Instructions for the task
Pull every line with "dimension" from the material.

Data records

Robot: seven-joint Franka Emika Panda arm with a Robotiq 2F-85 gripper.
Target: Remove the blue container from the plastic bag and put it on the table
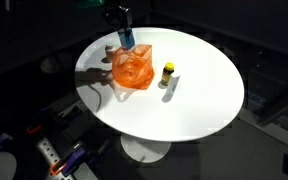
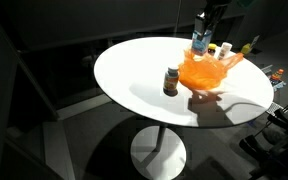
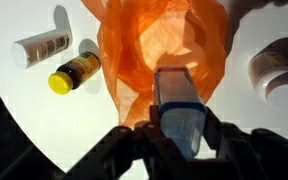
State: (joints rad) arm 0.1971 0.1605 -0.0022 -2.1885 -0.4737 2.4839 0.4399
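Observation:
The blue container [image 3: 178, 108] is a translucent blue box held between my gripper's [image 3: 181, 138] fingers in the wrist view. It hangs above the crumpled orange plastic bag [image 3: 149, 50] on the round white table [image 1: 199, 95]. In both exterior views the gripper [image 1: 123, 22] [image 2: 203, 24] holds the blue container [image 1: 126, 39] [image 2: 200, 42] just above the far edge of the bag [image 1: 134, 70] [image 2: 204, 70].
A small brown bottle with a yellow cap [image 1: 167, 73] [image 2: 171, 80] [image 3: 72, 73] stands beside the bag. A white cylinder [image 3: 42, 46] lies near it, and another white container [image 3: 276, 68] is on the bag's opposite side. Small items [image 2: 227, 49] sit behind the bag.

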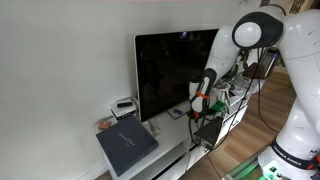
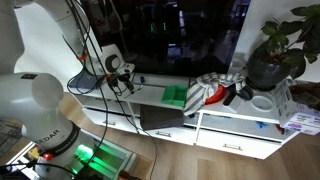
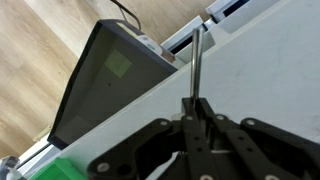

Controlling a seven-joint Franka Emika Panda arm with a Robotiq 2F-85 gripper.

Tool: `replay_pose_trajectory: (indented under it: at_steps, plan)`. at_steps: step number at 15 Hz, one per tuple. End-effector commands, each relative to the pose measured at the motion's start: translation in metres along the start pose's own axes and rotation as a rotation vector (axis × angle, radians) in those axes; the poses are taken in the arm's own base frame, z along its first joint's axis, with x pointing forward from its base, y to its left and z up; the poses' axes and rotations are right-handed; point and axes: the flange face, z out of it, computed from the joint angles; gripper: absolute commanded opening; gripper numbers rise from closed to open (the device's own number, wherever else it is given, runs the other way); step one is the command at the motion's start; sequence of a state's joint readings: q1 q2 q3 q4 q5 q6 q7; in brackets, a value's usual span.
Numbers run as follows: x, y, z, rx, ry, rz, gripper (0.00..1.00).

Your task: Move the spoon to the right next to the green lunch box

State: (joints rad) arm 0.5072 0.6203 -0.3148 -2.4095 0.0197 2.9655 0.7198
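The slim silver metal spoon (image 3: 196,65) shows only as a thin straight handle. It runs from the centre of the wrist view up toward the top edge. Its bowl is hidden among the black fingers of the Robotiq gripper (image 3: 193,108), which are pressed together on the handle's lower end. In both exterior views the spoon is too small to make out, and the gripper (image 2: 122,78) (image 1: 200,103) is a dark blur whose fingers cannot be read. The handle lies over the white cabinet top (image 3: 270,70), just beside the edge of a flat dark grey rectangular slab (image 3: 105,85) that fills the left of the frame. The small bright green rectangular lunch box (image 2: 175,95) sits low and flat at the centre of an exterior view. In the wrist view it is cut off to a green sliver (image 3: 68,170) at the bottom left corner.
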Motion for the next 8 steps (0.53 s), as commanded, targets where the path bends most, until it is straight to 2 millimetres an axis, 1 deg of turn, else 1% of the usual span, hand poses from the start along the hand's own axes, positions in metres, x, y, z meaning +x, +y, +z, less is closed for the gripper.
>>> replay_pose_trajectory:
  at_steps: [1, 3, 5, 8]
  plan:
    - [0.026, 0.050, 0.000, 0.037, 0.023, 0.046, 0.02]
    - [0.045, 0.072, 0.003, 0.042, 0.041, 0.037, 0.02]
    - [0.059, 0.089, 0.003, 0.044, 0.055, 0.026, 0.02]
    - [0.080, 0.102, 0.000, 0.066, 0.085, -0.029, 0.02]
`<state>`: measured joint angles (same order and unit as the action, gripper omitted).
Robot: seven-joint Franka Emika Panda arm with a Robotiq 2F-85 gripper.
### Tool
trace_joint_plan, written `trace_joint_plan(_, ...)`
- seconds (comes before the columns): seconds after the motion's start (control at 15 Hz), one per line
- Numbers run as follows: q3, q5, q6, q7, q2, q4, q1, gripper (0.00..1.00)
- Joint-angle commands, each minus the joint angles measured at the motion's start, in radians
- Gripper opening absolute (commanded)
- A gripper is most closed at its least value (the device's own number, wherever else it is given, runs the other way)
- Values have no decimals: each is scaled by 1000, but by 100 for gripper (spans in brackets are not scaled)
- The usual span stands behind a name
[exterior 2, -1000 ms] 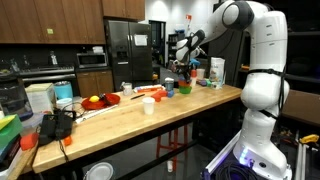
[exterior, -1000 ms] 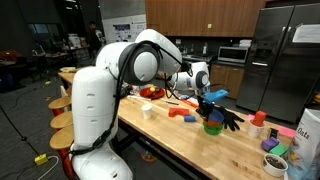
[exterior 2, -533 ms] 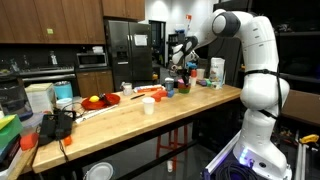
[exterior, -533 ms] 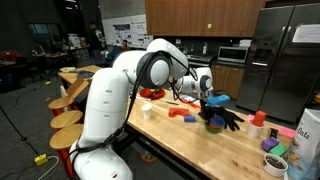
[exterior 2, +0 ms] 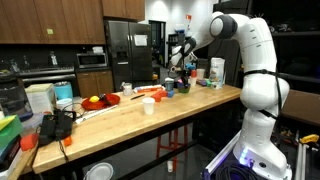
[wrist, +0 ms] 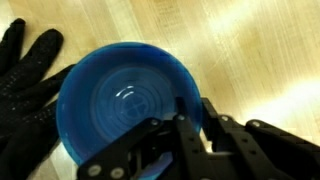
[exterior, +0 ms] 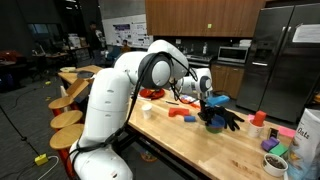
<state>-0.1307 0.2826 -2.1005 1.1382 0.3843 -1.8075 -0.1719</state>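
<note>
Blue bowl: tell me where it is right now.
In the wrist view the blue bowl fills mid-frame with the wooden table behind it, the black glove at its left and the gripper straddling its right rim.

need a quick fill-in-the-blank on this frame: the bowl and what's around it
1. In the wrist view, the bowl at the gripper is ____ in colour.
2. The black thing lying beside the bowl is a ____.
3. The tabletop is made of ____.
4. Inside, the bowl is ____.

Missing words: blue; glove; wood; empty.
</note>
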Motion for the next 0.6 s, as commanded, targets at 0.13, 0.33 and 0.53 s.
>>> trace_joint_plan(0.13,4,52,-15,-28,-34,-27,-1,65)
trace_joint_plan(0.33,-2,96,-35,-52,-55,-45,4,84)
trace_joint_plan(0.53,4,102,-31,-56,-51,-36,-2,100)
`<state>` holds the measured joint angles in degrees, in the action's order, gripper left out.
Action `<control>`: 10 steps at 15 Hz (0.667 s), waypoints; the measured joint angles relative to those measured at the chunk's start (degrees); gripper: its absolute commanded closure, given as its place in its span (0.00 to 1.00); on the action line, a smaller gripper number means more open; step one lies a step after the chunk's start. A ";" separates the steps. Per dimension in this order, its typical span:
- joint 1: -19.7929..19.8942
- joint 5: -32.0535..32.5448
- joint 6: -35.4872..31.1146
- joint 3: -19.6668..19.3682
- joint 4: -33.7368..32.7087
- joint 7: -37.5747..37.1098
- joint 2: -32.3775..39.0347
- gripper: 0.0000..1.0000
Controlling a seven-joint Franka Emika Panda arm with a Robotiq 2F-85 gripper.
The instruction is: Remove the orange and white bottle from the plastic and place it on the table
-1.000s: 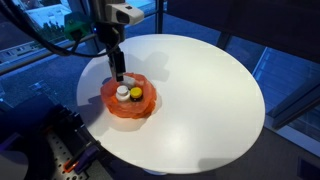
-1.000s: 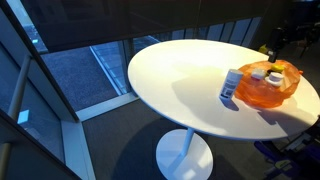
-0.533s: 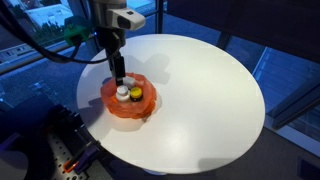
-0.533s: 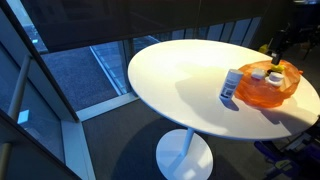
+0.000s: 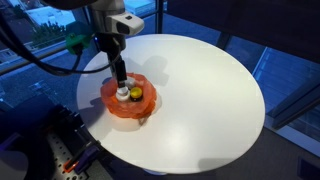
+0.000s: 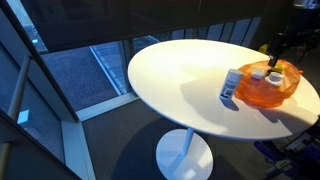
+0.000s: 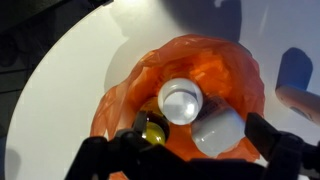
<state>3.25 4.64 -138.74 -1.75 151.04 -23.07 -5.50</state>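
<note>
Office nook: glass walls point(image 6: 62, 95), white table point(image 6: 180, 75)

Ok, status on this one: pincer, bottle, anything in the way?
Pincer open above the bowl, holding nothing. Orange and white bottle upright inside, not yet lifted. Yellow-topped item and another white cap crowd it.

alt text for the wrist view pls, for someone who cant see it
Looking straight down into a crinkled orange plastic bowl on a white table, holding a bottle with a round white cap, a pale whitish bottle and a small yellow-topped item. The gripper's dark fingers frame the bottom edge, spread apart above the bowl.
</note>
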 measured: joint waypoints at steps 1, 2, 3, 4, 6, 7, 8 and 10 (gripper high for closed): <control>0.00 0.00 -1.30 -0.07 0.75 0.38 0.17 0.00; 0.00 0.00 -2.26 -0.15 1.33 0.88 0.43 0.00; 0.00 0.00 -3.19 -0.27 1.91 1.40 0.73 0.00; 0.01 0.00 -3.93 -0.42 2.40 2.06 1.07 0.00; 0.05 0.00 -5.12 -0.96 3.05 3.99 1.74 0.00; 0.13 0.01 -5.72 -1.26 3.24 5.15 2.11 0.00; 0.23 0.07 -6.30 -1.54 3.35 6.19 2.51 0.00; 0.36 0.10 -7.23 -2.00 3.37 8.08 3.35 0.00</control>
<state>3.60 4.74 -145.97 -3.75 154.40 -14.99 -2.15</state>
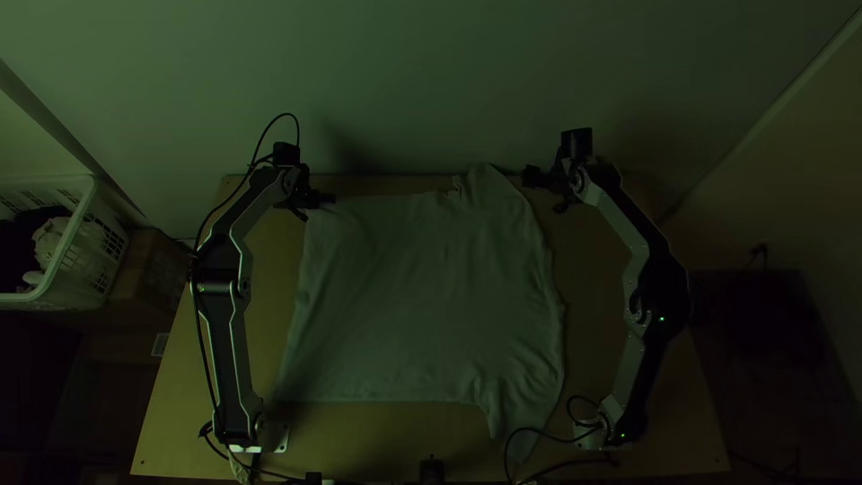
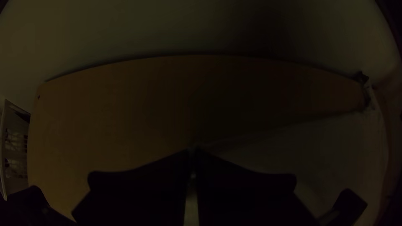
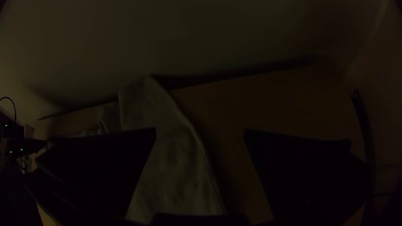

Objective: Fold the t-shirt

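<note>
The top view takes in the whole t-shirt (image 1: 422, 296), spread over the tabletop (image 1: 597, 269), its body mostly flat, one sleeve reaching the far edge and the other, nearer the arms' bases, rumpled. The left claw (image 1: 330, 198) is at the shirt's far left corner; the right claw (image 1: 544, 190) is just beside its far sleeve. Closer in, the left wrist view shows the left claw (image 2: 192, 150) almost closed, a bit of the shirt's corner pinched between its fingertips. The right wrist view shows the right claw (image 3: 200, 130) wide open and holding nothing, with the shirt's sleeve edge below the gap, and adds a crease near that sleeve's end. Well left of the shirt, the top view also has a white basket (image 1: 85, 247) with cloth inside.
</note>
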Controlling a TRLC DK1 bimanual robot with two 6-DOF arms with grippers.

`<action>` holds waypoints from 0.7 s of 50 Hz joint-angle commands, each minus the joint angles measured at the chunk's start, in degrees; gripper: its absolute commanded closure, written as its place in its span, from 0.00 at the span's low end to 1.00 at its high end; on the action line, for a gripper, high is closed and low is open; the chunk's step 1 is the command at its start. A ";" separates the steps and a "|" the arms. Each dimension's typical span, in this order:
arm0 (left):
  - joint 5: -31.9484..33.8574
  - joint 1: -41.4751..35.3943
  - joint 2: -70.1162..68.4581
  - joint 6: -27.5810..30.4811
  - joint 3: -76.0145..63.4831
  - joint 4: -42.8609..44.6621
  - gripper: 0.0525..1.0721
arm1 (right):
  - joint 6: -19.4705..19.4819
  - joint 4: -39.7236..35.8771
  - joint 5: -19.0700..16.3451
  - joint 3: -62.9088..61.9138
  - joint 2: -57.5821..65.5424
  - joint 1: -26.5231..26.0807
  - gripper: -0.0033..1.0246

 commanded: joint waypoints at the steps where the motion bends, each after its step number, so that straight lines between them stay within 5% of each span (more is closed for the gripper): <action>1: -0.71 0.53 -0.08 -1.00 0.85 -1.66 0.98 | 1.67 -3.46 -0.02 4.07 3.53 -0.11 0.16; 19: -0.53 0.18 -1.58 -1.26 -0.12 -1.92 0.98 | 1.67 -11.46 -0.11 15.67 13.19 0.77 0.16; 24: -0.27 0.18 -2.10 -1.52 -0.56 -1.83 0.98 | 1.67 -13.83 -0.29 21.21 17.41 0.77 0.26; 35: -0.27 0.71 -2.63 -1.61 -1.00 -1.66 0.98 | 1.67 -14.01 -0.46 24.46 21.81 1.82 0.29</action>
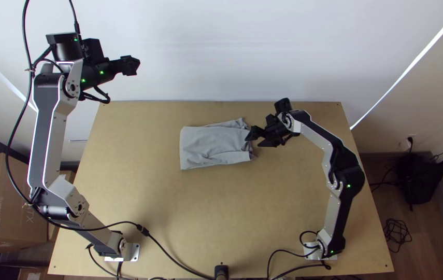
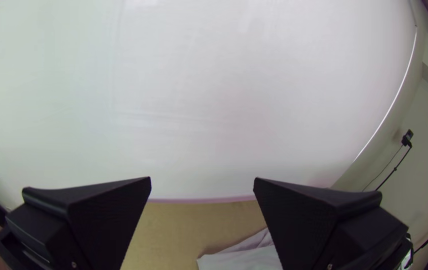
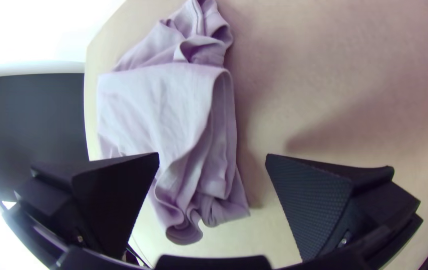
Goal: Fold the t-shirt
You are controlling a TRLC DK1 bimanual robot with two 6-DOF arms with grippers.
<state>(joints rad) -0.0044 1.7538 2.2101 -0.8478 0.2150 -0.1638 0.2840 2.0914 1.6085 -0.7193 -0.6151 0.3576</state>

Solution to this exercise
Action `<control>`: 10 steps at 15 Hz (0.667 s), waypoints; the measured joint angles relative to those measured at the chunk's start (degrees); gripper: its absolute commanded closure, given as its place in its span (0.00 to 1.00); on the action line, a smaller gripper number means more open; step one lies a step after the chunk's start. A ";" separates the steps. Per dimension in this order, its typical span:
`<action>` holds waypoints from 0.7 s of 50 Hz joint-angle commands, each minus the joint angles measured at the chunk's start, in degrees; gripper: its absolute commanded closure, written as its place in its span, from 0.00 at the span's low end to 1.00 at its high end; on the action line, for a gripper, high is closed and low is open; the chunk's step 1 is the command at its start. A ";" separates the steps and a "|" the arms. Each dimension's typical span, in this order:

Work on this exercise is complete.